Among businesses, over-ordering and tepid sales caused inventories to rise and the inventory-to-sales ratio to spike to Financial Crisis proportions. And now businesses are trying to bring them down by trimming orders because they’re having trouble selling more to the middle class, the over-indebted modern proletariat whose stagnant incomes are being eaten up by skyrocketing costs of housing, healthcare, college, and the like – and they simply can’t spend that much on shippable items.
And now this is ricocheting through the industry.
Monday after hours, the largest US truckload carrier, Swift, announced earnings. And on Tuesday, it clarified the debacle.

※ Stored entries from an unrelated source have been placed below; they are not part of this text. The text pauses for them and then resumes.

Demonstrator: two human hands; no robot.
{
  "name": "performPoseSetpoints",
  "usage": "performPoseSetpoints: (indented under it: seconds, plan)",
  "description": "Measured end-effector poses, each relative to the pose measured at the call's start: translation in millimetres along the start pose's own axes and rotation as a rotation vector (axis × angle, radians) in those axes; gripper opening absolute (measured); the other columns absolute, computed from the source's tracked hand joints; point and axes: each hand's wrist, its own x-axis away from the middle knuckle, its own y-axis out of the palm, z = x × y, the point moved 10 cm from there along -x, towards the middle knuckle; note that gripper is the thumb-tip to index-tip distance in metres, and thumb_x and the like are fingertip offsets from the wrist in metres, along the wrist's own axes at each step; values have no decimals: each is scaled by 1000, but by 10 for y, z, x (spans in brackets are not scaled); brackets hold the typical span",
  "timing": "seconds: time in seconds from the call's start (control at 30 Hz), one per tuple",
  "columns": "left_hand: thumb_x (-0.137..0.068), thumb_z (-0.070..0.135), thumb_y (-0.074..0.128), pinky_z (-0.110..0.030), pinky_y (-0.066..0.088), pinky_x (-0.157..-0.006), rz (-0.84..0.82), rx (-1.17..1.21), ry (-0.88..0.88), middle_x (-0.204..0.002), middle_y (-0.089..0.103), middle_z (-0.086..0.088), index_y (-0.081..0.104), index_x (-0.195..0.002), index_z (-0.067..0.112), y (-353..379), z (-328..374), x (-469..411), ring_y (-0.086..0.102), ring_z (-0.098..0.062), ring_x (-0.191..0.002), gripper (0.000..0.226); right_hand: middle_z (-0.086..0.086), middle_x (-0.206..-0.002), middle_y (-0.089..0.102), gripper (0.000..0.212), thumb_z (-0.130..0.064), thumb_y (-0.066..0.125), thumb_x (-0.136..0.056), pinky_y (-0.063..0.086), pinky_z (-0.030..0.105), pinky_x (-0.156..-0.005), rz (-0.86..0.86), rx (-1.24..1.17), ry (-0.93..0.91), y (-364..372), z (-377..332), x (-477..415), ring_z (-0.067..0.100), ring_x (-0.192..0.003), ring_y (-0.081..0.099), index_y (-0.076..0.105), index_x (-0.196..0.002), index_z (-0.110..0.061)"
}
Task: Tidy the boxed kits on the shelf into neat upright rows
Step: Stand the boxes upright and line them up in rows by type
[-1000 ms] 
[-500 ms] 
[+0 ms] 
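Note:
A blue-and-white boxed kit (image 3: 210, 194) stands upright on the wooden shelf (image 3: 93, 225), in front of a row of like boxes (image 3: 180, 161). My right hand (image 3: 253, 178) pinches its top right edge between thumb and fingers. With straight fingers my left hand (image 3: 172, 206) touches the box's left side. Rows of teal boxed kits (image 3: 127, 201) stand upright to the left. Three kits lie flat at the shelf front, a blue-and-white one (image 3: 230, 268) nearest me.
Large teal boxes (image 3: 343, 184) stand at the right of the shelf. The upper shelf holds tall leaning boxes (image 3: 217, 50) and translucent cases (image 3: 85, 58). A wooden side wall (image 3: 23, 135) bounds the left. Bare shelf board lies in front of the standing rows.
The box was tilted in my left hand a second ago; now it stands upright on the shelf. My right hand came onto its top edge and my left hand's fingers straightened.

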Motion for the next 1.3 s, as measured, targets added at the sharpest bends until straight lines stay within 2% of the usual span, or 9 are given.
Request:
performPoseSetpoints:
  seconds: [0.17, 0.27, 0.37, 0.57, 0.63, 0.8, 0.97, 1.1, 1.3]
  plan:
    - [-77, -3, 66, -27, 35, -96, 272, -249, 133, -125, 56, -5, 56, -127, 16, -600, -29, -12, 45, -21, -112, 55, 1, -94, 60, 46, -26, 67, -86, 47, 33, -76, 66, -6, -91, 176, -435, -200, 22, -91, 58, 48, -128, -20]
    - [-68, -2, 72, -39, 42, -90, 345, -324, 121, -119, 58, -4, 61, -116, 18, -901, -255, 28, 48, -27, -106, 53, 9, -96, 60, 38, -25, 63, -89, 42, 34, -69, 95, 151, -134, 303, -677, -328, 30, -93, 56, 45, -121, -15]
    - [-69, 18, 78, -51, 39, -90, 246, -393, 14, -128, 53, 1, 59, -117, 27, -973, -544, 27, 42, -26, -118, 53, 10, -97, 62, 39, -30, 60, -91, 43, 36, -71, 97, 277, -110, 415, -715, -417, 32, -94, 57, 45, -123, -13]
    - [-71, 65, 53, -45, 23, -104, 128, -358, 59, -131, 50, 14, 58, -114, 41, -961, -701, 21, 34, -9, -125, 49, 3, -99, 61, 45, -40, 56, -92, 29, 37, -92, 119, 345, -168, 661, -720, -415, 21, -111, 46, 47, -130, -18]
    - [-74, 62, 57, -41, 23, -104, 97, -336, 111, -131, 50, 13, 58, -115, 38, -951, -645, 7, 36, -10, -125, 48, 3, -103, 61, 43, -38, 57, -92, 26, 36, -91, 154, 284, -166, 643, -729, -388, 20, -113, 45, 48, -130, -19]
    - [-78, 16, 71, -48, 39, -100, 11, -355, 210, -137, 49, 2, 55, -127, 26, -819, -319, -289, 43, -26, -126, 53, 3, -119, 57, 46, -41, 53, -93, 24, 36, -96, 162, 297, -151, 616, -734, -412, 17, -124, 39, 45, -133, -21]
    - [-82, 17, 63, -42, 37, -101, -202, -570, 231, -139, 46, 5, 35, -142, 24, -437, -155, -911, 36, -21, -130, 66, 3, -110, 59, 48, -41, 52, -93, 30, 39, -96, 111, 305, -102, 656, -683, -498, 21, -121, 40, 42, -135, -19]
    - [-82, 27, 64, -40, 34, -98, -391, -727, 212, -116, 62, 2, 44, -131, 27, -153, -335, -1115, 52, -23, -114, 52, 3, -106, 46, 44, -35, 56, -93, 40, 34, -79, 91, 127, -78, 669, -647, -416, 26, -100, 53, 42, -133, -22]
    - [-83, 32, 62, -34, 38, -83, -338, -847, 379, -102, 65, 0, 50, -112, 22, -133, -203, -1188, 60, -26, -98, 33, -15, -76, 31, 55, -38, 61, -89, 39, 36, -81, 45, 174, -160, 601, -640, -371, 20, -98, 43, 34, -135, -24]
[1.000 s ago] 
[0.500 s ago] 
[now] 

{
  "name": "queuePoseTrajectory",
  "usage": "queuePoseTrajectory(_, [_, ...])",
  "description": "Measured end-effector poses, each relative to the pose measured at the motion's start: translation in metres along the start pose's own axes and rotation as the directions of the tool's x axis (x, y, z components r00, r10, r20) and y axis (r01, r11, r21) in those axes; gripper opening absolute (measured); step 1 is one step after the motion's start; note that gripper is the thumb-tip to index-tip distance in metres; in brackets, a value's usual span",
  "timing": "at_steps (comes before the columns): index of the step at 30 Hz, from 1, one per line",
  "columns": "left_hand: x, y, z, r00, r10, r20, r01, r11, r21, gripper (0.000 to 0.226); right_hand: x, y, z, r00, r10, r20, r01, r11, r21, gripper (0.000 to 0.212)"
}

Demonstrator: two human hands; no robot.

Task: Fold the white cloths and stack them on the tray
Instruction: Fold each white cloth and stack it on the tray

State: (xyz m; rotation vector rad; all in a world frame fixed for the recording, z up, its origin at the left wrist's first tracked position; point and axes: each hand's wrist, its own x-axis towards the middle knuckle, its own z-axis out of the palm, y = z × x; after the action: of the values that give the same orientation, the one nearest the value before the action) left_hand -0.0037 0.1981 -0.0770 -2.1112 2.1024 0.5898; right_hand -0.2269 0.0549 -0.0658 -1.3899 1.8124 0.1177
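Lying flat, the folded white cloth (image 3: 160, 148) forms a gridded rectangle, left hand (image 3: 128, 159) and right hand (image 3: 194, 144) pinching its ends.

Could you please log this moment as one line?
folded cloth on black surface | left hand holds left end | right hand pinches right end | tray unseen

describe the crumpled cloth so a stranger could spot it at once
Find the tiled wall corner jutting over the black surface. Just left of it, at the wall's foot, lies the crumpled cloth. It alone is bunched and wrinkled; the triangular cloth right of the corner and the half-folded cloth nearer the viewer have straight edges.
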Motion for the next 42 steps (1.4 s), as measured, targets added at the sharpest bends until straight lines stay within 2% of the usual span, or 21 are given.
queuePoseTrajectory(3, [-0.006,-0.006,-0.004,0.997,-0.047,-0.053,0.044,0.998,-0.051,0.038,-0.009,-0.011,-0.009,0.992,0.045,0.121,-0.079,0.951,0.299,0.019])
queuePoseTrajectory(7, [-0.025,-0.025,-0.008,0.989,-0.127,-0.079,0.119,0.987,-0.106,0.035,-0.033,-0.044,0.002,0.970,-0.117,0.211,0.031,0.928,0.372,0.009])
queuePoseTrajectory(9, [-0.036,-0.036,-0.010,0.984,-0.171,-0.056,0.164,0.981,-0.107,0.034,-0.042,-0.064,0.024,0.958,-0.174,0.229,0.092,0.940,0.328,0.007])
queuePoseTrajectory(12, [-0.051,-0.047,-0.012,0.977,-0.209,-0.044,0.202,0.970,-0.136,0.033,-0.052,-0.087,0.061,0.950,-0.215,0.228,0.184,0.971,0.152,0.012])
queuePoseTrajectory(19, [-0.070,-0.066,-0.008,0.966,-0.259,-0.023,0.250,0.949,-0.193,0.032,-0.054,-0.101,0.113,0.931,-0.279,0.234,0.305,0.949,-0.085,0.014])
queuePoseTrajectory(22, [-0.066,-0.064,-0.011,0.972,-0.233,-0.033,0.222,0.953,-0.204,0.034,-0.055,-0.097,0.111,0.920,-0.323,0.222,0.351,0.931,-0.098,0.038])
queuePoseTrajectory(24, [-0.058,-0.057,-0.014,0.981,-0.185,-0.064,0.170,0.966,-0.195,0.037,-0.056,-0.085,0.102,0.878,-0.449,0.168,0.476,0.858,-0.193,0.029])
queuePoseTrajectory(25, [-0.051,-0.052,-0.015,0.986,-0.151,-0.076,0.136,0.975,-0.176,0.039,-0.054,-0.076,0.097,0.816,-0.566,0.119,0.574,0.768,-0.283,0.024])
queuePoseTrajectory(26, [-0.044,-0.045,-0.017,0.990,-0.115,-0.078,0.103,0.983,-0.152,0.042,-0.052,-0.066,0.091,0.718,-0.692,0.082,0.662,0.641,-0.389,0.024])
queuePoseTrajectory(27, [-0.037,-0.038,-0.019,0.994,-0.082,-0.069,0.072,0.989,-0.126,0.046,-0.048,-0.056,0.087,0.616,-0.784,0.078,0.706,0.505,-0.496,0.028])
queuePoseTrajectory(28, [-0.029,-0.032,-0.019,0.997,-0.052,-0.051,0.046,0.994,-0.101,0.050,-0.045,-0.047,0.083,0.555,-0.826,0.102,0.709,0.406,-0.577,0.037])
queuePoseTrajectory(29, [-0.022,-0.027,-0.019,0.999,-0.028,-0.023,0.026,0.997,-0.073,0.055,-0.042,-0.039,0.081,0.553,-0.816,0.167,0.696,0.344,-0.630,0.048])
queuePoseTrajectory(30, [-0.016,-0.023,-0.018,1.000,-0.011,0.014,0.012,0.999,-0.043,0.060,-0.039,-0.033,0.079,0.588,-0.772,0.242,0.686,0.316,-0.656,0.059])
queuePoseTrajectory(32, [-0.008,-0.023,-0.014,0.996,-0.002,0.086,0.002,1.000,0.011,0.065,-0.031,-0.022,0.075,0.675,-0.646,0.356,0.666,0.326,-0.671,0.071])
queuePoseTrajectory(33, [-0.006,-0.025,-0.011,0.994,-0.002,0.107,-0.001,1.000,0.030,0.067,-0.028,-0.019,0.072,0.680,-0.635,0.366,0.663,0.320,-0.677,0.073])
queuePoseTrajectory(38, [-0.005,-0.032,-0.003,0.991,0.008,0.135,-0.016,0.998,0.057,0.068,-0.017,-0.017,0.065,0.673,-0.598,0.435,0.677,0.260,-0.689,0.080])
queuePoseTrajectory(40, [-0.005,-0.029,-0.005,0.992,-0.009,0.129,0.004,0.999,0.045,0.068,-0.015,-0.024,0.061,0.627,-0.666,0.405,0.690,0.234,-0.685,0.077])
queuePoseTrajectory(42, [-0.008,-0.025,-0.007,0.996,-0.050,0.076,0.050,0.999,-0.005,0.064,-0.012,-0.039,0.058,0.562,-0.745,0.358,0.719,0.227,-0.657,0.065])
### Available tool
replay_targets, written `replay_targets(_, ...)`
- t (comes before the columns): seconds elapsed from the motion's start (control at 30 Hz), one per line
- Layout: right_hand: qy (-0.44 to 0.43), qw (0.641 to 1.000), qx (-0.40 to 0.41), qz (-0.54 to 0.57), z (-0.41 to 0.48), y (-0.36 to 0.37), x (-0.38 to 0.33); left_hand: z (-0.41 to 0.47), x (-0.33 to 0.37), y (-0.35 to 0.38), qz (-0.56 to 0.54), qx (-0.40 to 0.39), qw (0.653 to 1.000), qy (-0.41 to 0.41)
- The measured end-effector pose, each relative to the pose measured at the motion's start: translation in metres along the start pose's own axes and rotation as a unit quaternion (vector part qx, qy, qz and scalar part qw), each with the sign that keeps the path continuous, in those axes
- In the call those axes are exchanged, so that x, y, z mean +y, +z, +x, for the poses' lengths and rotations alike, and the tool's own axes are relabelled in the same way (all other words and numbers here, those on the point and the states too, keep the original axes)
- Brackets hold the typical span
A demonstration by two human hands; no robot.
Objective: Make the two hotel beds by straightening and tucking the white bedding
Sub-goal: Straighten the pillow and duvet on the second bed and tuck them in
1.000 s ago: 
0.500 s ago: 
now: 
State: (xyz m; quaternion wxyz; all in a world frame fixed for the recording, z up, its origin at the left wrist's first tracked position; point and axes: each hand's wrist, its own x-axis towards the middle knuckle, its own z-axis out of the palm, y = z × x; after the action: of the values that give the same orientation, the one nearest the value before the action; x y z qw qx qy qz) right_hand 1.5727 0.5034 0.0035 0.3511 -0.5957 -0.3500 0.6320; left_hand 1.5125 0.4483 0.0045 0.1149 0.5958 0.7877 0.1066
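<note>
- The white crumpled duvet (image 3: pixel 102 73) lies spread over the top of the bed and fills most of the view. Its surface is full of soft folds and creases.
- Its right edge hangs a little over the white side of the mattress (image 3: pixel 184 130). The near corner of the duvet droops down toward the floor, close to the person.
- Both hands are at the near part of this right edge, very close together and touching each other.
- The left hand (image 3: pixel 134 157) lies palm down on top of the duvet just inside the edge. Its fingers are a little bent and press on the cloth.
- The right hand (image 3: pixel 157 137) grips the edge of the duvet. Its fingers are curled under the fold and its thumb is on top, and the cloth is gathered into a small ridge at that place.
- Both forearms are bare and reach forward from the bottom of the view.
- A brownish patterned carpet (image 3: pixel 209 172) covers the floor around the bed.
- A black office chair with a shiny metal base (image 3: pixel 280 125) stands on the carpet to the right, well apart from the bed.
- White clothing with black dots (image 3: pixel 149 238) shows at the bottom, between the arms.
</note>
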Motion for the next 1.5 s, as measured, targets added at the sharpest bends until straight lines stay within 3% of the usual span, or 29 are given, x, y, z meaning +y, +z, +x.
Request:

It’s suffering from indigestion. The high costs from its red-hot capacity increase – average truck count jumped by 831 trucks in the third quarter from a year earlier – are now slamming into swooning freight demand.
Operating revenue declined 1%, which Swift blamed on the disappearing fuel surcharge, though it didn’t explain why it is getting away with still charging $109 million in fuel surcharges when diesel prices have plunged to rock-bottom.
So it’s cutting back. In its previous disclosure, it announced that its average truck count for 2015 would grow by 700-1,100 trucks. Now it cut the growth down to 500-600 trucks, “given that the freight environment is softer than we originally expected, and peak volumes have not yet materialized as in years past,” it said.
September is the beginning of the holiday shipping season. Volume should be sharply higher. But it’s not happening [read… US Freight Shipments Have Worst September since 2010].
Now it’s down to cost cutting and focusing on “improved utilization” of the fleet. So it lowered its outlook for 2015 earnings, “in light of the items discussed” on September 25, 2015, which is when it had issued its original earnings warning. Its shares have plummeted 49.6% from their 52-week high in December.
“Effective immediately we will enter into a zero fleet growth mode,” Swift CEO Jerry Moyes told analysts. The company “will not be adding any new equipment,” he said, and is considering actually reducing its truck count.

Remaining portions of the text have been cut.